◆ What to work on
Print, from the listing below, the lines starting at the line containing "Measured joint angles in" and ending at the line containing "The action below", exactly as they stand, and print nothing else.

◆ Supplied entries
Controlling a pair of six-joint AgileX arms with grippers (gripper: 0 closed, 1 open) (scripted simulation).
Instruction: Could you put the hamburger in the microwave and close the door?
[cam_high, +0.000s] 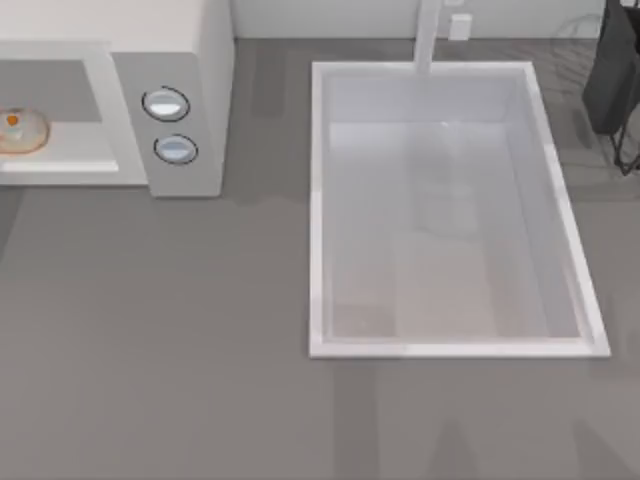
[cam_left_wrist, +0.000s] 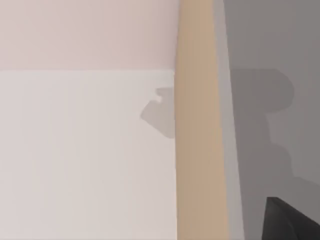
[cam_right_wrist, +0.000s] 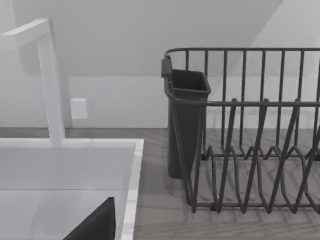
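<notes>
At the far left of the top view I see the hamburger (cam_high: 20, 130) already resting on the floor of the microwave (cam_high: 190, 60) cavity, beside the two knobs (cam_high: 166, 104), so I judge the placing done and only the door left to swing shut; I cannot make out the door itself. My left wrist camera faces a pale panel and a tan strip (cam_left_wrist: 197, 120), and I cannot tell whether that pincer is wide or narrow. Further right lie the sink (cam_high: 320, 200) and dish rack (cam_right_wrist: 250, 125); the right pincer's state I cannot tell either.
</notes>
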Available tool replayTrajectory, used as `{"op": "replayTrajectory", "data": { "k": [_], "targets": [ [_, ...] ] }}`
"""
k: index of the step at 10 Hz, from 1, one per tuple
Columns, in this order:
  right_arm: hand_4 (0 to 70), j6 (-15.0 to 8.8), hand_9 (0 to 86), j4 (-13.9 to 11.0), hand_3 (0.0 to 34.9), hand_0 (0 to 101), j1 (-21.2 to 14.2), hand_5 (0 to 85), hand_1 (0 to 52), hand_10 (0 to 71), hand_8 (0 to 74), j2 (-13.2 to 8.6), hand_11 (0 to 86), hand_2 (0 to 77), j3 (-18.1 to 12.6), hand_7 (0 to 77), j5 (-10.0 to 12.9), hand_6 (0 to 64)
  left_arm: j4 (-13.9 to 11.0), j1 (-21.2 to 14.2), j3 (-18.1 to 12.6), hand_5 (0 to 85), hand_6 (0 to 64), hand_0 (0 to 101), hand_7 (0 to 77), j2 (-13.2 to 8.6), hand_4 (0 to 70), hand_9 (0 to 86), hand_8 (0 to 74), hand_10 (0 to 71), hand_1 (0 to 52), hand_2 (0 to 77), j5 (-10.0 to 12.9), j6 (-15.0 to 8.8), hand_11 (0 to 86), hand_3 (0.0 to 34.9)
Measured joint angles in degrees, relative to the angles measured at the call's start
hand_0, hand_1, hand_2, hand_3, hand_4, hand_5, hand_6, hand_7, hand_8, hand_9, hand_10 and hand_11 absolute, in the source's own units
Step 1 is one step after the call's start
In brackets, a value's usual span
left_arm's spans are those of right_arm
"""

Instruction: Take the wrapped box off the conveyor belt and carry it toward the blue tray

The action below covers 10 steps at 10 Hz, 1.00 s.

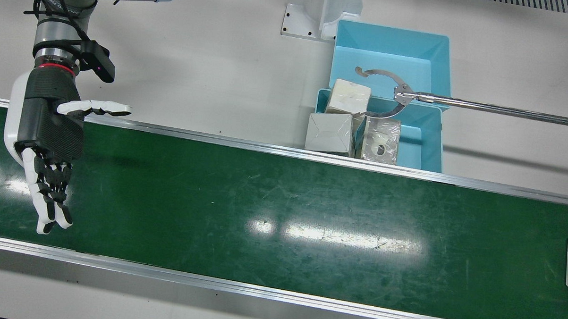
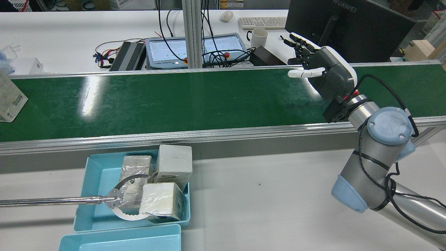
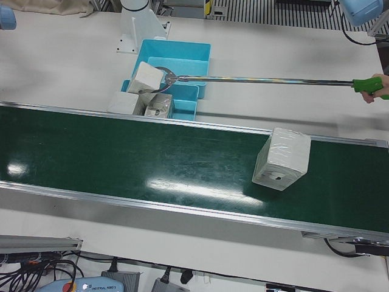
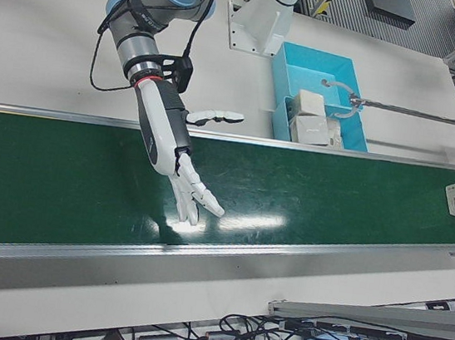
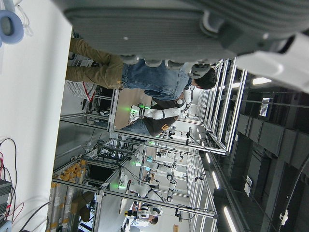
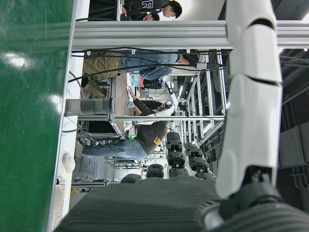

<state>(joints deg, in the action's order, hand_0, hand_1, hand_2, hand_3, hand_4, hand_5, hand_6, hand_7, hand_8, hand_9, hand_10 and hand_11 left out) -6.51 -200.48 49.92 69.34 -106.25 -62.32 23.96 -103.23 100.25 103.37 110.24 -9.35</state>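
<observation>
Green conveyor belt (image 1: pixel 263 201) lies under your right hand's (image 1: pixel 46 137) spread, empty fingers (image 1: pixel 51 203); wait until the plastic-wrapped white box (image 3: pixel 281 158) arrives between them.

Belt (image 1: pixel 282 216) showing dark green, pale scuffs, white glare patches; side rails (image 1: pixel 260 291) showing silver. Table (image 1: pixel 211 67) showing off-white. Trays (image 1: pixel 391 50) showing light blue. Wrapped box (image 3: pixel 281 159) on belt showing pale grey under glossy clear film; boxes in tray (image 2: pixel 173 162) showing same pale grey, shiny wrap. Right hand (image 1: pixel 48 137) showing black ribbed palm, white shell, fingers (image 1: pixel 46 203) mixing black and white, red ring at wrist. Arm (image 2: pixel 379 139) showing silver with light-blue caps. Grabber pole (image 3: pixel 267 79) showing silver, handle (image 3: pixel 368 86) showing bright green.
</observation>
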Motion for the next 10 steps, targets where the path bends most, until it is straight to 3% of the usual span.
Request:
{"op": "replayTrajectory", "data": {
  "k": [10],
  "targets": [
    [7.6, 0.01, 3.3, 0.09, 0.0, 47, -0.42, 8.2, 13.6, 0.0, 1.6, 0.01, 1.1, 10.4, 0.29, 13.1, 0.08, 3.8, 0.00, 0.00, 0.00, 1.1, 0.5, 0, 0.5, 0.00, 0.0, 0.0, 0.5, 0.5, 0.0, 1.1, 0.00, 0.00, 0.5, 0.0]
  ]
}}
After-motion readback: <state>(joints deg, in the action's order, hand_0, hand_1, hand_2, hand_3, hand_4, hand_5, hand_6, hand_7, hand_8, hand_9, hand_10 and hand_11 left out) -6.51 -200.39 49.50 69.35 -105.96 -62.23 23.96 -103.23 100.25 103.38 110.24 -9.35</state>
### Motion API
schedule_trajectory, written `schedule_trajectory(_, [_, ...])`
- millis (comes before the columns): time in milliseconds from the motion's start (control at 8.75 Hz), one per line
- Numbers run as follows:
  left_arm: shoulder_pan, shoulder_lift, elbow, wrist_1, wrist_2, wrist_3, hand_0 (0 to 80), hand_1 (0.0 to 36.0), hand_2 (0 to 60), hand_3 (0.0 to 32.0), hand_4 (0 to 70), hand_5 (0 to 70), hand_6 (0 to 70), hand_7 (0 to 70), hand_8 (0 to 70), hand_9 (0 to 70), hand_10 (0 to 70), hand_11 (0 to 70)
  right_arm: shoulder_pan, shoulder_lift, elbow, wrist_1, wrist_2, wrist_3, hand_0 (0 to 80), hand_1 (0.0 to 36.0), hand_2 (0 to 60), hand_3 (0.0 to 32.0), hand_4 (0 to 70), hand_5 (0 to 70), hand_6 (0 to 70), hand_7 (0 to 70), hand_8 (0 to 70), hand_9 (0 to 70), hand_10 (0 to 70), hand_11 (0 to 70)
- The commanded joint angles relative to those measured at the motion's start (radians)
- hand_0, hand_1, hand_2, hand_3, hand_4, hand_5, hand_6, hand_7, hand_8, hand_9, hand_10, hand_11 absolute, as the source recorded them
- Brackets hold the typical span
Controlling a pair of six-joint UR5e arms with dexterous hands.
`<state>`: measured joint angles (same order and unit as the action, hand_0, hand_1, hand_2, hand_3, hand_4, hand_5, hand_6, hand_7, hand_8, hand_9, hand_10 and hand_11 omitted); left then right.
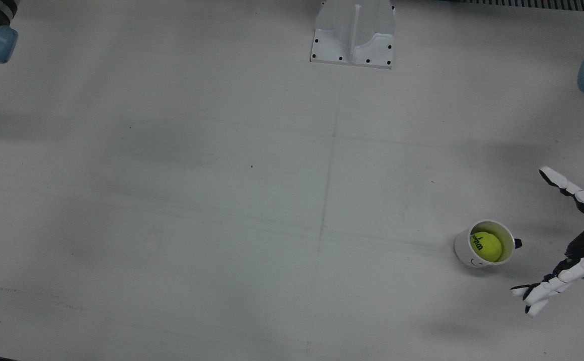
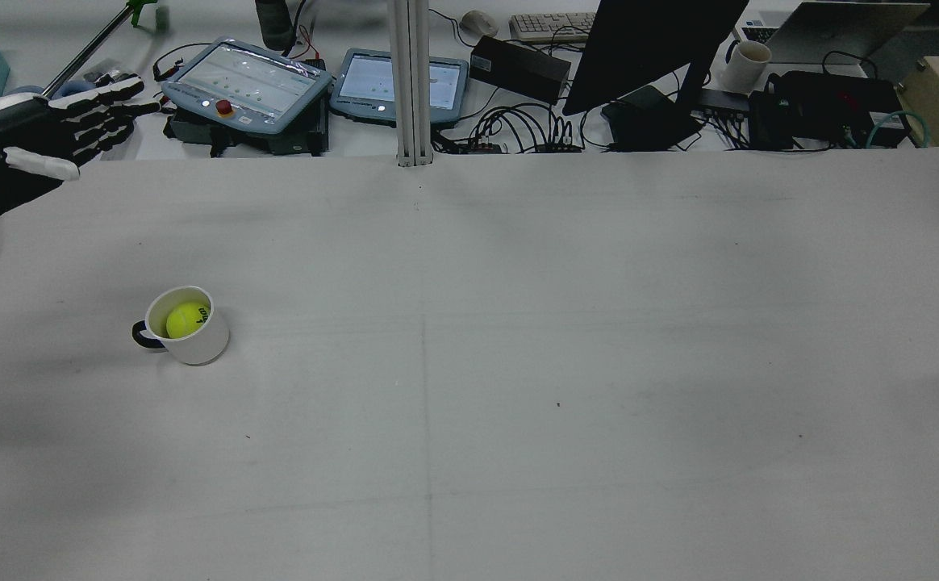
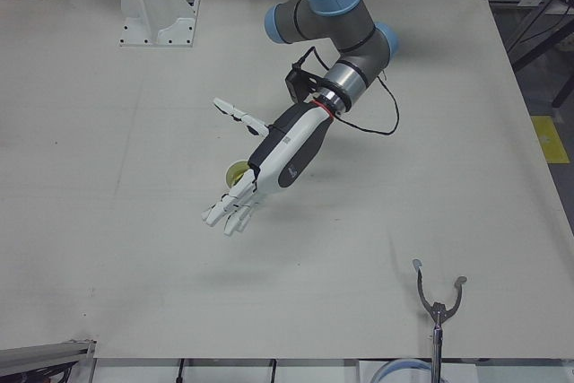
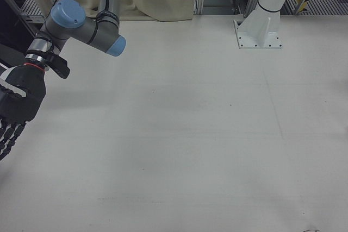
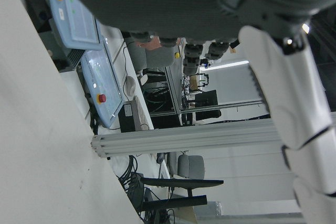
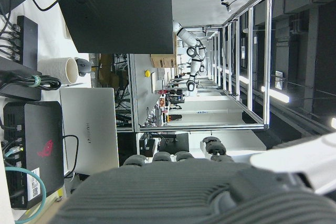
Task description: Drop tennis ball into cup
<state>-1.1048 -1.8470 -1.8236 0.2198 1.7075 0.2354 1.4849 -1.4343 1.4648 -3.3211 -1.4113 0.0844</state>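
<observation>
A yellow-green tennis ball (image 1: 486, 245) lies inside a white cup (image 1: 464, 249) with a black handle that stands upright on the table. The ball (image 2: 187, 319) in the cup (image 2: 195, 344) also shows in the rear view. My left hand (image 1: 570, 240) is open and empty, raised beside the cup; it shows in the rear view (image 2: 30, 149) and in the left-front view (image 3: 269, 163), where it hides most of the cup (image 3: 236, 170). My right hand (image 4: 16, 110) is open and empty at the right-front view's left edge, far from the cup.
A white pedestal base (image 1: 353, 37) stands at the table's back middle. Teach pendants (image 2: 248, 81), cables, a monitor (image 2: 647, 48) and a mug (image 2: 745, 64) lie beyond the table's far edge. A reaching tool (image 3: 437, 311) lies by the near edge.
</observation>
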Motion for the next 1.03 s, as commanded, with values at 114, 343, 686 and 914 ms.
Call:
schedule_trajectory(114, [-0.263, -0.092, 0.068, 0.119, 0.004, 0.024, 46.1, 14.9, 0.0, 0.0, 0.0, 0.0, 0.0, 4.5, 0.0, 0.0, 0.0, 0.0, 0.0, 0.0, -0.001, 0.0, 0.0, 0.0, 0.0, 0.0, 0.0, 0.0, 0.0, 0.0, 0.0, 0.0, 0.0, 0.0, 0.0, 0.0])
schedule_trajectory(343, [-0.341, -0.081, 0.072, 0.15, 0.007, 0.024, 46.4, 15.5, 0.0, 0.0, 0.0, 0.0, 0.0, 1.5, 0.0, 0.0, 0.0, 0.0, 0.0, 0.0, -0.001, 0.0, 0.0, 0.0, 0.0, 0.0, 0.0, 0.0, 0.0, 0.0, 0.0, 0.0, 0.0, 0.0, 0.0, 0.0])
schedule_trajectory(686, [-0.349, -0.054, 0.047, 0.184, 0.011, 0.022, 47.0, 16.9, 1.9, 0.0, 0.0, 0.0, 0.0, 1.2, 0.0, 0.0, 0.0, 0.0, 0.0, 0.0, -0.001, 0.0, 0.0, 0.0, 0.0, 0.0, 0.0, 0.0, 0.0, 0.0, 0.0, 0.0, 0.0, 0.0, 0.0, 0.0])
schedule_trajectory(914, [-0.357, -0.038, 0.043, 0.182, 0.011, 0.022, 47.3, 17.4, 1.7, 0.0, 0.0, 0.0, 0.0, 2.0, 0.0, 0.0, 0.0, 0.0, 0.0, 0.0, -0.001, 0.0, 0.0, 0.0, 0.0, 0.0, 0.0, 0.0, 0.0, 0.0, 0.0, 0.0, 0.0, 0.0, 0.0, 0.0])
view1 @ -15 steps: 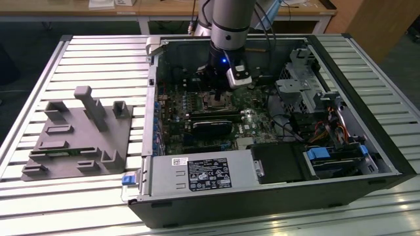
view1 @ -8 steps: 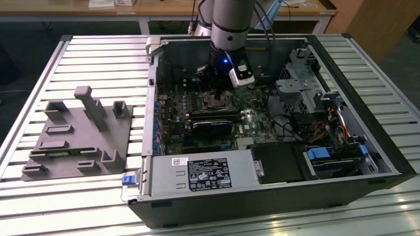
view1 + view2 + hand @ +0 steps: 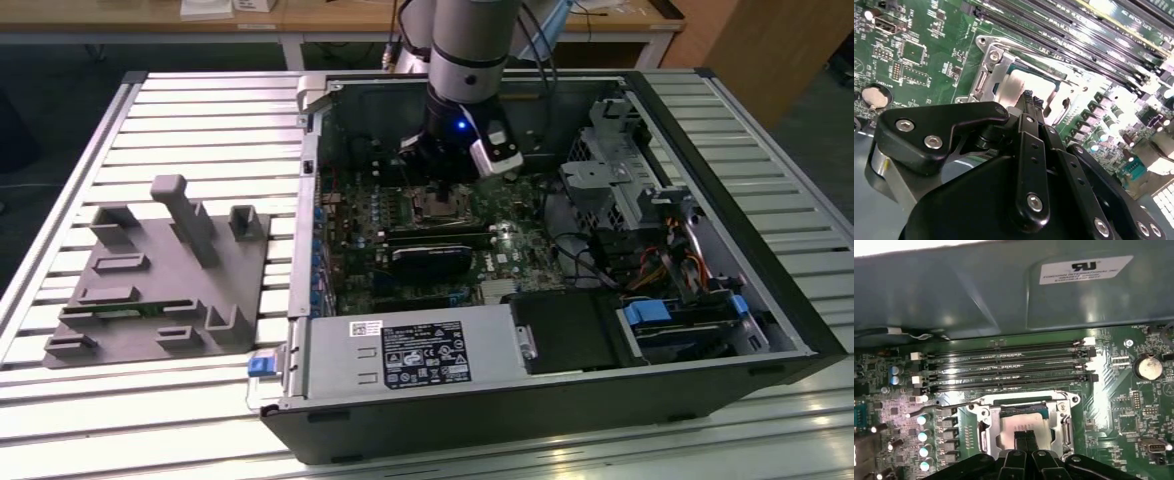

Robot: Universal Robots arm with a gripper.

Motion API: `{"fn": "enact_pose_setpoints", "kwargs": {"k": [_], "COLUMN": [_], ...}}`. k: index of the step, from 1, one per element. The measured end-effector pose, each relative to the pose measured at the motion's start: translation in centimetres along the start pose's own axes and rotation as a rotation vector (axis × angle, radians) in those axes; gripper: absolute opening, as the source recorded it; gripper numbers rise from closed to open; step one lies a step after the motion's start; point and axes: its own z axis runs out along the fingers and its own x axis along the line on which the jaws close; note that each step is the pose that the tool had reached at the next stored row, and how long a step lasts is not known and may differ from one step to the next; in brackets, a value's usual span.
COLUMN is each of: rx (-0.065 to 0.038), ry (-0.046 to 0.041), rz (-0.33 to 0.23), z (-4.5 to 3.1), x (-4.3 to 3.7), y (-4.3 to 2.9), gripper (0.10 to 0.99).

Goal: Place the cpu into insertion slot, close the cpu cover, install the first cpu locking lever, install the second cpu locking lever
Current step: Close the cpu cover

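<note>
Hand [image 3: 1026,436], narrowed with fingertips together, sits over the cpu [image 3: 1005,439] inside the insertion slot [image 3: 983,432].

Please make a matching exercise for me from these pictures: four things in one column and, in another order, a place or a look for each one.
Things:
1. chip
2. coin battery
3. memory slots
4. grey tray

Descriptions:
a. long and black, in parallel rows
b. outside the computer case, at the exterior view's left
c. pale square inside the silver socket frame, at the tips of the pincer
d. round and silvery, on the green board

Pairs: 1-c, 2-d, 3-a, 4-b.
</note>
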Motion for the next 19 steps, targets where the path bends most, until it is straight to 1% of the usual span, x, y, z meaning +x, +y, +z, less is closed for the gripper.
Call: {"fn": "enact_pose_setpoints", "kwargs": {"k": [1, 4, 5, 7, 9, 10, 15, 19], "rx": [-0.001, -0.003, -0.003, 0.001, 0.01, 0.011, 0.012, 0.012], "ry": [-0.0073, -0.0348, -0.0397, -0.0414, -0.0428, -0.0429, -0.043, -0.043], "rz": [-0.004, -0.013, -0.013, -0.01, -0.007, -0.007, -0.007, -0.007], "z": [0.02, 0.07, 0.1, 0.1, 0.1, 0.1, 0.11, 0.16], "x": [0.0, 0.06, 0.07, 0.12, 0.19, 0.19, 0.28, 1.04], "y": [-0.01, -0.04, -0.04, -0.04, -0.05, -0.05, -0.06, -0.13], "gripper": [0.106, 0.106, 0.106, 0.106, 0.106, 0.106, 0.106, 0.106]}}
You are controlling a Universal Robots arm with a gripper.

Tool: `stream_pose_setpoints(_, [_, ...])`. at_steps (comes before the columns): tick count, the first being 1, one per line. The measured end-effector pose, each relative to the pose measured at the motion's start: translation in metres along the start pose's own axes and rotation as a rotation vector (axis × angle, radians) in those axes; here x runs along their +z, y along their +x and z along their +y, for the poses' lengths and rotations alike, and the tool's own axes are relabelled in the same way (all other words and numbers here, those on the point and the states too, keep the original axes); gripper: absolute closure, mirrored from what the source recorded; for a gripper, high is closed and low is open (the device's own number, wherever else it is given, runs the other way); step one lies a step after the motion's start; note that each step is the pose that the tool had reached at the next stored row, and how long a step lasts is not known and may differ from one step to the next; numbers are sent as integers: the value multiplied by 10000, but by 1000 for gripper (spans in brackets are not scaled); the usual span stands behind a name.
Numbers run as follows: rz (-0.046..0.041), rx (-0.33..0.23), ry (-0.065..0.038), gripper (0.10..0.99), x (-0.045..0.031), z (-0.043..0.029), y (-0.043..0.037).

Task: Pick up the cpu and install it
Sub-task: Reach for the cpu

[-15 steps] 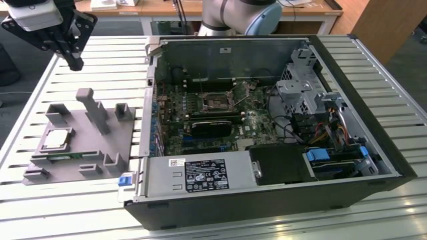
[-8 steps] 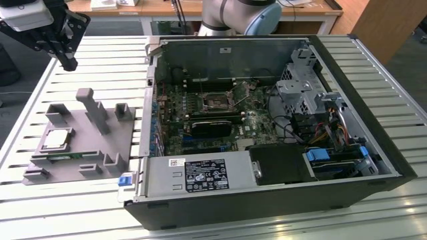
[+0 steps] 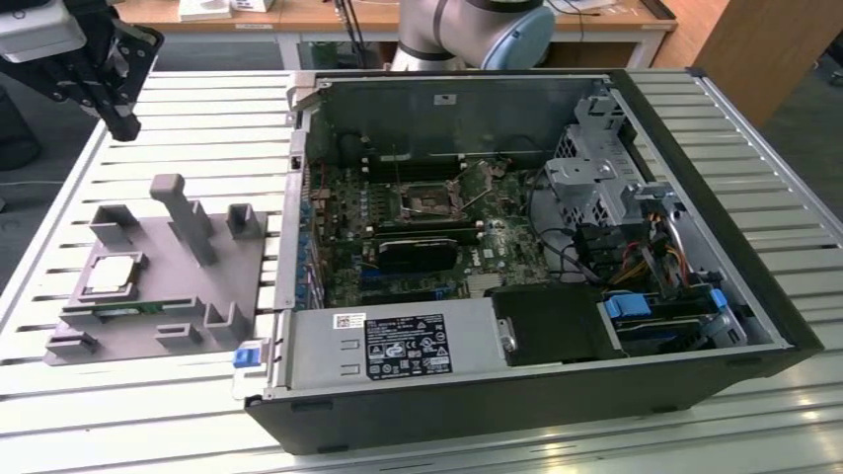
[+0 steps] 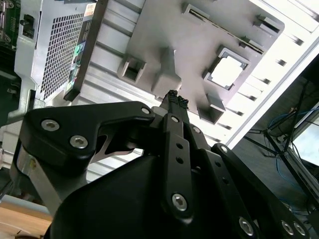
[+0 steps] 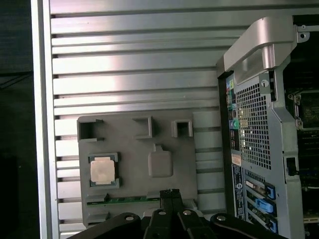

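Note:
The cpu [image 3: 113, 275] is a small silver square lying flat in a recess of the grey holder block [image 3: 172, 252] on the slatted table, at the exterior view's left. Both wrist views show the cpu [image 5: 102, 169] [image 4: 227, 72] in that recess. My gripper [image 3: 121, 123] hangs high above the table beyond the block, well clear of the chip. Its fingertips [image 5: 169, 193] [image 4: 174, 99] are pressed together, shut on nothing. The open computer case [image 3: 527, 405] lies beside the block, with the bare motherboard socket [image 3: 432, 202] inside.
A green memory stick [image 3: 132, 308] sits in the block's near slot, and tall pegs [image 3: 178, 202] rise from the block. Inside the case are a black heatsink [image 3: 421, 247], cables [image 3: 633, 262] and a drive cage [image 3: 593, 178]. The case's metal wall [image 3: 296, 197] stands between block and motherboard.

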State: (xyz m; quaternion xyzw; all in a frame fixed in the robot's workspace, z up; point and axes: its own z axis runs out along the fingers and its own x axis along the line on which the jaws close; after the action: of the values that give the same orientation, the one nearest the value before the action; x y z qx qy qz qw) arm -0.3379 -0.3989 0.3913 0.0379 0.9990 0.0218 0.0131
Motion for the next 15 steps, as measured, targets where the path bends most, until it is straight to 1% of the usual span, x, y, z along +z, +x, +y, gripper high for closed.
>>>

◆ Task solution
Measured joint angles in degrees, relative to the angles measured at the call's start
hand_0, hand_1, hand_2, hand_3, hand_4, hand_5, hand_6, hand_7, hand_8, hand_9, hand_10 and hand_11 absolute, in the source's own units
Step 1 is one step after the call's start
In brackets, a value's usual span
left_arm's spans are those of right_arm
"""

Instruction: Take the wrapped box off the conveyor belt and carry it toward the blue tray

The action below covers 10 steps at 10 Hz, 1.00 s.

The work on this exercise is done.